Cornelia G. Clark , Clerk Court of Appeals of Wisconsin


A party may file with the Supreme Court a petition to review an adverse decision by the Court of Appeals. See Wis. Stat. § 808.10 and Rule 809.62.


APPEAL from an order of the circuit court for Iowa County: WILLIAM D. DYKE, Judge. Affirmed.


. Michael Ilkka appeals from an order directing that he begin serving a sentence for a misdemeanor traffic offense. We affirm.


. The facts, while unusual, may be briefly stated. Ilkka was charged in Iowa County with fourth-offense drunk driving . After denial of his motion to suppress evidence, he entered a plea to the charge and was convicted.
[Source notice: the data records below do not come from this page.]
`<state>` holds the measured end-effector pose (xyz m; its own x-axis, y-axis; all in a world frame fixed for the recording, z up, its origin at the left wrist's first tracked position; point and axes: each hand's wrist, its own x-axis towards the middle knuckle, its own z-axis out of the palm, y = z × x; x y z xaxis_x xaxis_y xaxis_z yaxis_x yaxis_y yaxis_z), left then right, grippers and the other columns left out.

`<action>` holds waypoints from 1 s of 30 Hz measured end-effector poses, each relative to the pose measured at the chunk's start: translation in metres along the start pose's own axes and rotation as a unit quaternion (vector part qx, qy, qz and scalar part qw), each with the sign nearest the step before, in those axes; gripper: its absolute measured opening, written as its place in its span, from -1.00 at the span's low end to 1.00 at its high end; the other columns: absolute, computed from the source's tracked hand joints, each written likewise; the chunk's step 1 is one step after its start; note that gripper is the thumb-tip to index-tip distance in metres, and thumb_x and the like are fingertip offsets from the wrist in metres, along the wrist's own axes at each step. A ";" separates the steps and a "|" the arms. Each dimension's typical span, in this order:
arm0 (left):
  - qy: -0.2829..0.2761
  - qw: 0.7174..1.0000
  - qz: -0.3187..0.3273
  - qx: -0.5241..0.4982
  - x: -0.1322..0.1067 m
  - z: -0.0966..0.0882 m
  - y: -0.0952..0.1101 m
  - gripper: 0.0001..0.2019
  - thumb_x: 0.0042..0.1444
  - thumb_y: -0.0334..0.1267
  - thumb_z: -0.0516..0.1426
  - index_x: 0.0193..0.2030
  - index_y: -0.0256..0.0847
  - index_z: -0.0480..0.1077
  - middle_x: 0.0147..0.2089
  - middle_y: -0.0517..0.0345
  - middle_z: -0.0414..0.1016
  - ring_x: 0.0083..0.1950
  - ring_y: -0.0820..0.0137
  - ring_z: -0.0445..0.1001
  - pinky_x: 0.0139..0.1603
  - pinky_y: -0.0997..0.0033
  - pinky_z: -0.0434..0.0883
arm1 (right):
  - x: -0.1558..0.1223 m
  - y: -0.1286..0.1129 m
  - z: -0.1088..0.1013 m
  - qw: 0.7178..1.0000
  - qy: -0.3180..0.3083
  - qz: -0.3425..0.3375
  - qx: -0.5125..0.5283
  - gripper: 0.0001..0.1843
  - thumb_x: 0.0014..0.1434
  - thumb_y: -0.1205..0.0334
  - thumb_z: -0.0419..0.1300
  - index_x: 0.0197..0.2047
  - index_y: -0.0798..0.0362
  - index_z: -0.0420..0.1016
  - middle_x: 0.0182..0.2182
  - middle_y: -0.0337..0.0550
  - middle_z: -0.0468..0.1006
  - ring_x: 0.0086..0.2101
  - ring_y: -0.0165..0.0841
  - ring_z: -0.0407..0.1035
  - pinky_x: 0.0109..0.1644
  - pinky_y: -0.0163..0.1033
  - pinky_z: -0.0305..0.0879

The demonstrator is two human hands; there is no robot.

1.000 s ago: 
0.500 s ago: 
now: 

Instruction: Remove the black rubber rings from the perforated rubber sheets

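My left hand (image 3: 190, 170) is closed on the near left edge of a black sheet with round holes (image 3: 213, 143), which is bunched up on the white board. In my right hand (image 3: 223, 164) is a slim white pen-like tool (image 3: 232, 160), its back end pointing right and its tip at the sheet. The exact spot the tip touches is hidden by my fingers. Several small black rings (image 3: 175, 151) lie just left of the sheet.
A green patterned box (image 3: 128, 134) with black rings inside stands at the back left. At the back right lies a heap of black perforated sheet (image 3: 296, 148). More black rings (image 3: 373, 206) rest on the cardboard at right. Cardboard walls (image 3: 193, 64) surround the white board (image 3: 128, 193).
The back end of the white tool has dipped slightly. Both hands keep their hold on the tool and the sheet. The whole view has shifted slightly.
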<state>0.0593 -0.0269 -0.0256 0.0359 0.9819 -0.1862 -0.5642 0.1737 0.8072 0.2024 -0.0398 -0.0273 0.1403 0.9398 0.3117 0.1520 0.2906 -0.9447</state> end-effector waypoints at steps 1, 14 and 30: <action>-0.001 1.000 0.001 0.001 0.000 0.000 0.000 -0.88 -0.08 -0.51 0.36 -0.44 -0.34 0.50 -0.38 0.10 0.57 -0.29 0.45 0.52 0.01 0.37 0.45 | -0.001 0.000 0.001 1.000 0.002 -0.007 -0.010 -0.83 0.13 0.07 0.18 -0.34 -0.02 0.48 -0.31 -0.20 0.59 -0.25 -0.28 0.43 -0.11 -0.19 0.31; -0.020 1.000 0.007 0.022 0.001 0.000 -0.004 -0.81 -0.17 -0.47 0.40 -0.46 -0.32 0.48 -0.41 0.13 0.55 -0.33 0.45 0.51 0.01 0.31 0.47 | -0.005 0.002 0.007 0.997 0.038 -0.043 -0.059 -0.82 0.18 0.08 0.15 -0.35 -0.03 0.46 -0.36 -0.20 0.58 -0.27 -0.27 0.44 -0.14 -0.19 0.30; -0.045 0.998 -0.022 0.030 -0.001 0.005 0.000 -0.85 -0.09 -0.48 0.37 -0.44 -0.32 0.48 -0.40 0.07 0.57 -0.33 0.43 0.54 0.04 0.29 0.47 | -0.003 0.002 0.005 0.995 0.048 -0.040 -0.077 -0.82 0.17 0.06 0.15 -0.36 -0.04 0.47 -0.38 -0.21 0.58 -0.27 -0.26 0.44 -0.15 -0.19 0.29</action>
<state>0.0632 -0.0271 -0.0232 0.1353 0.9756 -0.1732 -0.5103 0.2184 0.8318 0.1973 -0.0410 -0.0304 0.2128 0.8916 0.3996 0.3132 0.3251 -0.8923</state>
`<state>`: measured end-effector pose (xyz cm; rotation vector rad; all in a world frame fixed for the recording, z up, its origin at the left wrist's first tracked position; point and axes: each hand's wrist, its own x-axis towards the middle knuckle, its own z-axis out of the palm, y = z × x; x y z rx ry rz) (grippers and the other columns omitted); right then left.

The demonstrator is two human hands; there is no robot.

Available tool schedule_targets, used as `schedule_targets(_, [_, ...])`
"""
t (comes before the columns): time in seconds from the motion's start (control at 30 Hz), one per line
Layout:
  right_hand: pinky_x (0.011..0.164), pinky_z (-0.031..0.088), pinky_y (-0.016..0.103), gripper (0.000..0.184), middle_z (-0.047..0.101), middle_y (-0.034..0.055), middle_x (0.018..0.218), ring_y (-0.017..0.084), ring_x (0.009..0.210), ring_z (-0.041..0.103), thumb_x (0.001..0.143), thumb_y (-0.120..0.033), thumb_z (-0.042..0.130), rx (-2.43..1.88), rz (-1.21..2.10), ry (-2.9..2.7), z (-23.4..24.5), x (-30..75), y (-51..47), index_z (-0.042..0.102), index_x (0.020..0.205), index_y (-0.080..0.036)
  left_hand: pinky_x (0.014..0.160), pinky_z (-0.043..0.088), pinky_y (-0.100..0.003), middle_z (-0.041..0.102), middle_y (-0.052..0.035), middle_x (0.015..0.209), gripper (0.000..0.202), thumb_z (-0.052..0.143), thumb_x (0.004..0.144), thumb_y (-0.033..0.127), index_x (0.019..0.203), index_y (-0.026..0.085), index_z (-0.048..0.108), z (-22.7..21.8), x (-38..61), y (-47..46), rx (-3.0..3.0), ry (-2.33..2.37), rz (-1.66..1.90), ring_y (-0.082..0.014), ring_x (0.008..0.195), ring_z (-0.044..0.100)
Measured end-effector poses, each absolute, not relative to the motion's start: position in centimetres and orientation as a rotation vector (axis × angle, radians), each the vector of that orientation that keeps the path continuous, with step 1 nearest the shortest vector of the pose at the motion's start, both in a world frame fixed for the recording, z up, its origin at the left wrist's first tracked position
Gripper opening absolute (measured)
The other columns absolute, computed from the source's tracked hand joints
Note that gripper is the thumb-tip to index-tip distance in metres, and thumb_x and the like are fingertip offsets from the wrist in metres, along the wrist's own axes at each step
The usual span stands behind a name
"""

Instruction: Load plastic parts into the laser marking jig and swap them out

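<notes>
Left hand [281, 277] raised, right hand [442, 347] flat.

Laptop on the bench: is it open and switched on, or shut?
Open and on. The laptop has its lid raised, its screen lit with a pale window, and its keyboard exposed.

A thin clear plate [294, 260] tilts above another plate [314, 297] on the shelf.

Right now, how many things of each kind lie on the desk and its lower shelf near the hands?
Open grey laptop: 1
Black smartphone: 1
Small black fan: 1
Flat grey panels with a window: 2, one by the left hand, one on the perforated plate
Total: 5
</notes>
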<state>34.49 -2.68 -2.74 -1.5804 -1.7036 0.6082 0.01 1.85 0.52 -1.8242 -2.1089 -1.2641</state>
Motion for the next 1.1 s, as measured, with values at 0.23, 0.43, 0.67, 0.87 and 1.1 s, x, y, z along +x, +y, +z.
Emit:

On December 23, 1998, Ilkka was sentenced to 180 days and ordered to report to the Iowa County jail on December 31 to begin his sentence. At his request, the Iowa County court added a provision permitting him to serve the sentence in Sauk County if it could be arranged. On December 30, in an unrelated case, Ilkka was convicted of fourth-offense drunk driving in the Sauk County Circuit Court and sentenced to 240 days in the Sauk County jail, with the sentence to begin the following day, December 31. Neither the Iowa nor Sauk county judges knew of the other case.


. Ilkka reported to the Iowa County jail on December 31, 1998, and was directed by the Iowa County Sheriff to report to the Sauk County jail. He did and remained there for 240 days (less good time), and was released on June 28, 1999.


. In August 1999, the Iowa County Sheriff's office notified the Iowa County court and district attorney that Ilkka had not yet served his Iowa County sentence; and, on August 19, the district attorney filed a motion to compel service of that sentence. Making a special appearance, Ilkka moved to dismiss the motion, arguing that the Iowa County court had lost jurisdiction over the matter and, further, that, as a matter of law, his Iowa County sentence should be deemed to have been served concurrently with the Sauk County sentence. The court granted the State's motion and ordered Ilkka to begin serving the 180-day sentence. The court reasoned that it possessed inherent power to correct certain sentencing errors and that the error in this case was a "lack of communication" between the two counties. The court stated:


t's also clear that at the time this court was sentencing Mr. Ilkka for a fourth offense OWI, that it was asked ... that this be a courtesy to Mr. Ilkka to allow him to serve that time in Sauk County.


And to allow him not to even pretend to take advantage of that courtesy ... and not to pretend somehow that that is intending to allow him to... claim credit for time served in Sauk County pursuant to a Sauk County sentence to be applied to an Iowa County sentence is unconscionable.


. Ilkka argues first that the supreme court's decision in State v. Horn, 226 Wis. 2d 637, 594 N.W.2d 772 (1999), requires reversal of the circuit court's order for lack of jurisdiction. Specifically, Ilkka refers us to the following language in Horn:


nce a defendant has been charged with a crime ... convicted, sentenced, and gone through an appeal if desired, the litigation is over and the judicial process is ended. Whether a convicted defendant is sentenced to prison or the circuit court imposes probation, the "adversary system has terminated and the administrative process, vested in the executive branch of the government ... has been substituted in its place." The judiciary phase of the criminal process-imposing a penalty-is complete.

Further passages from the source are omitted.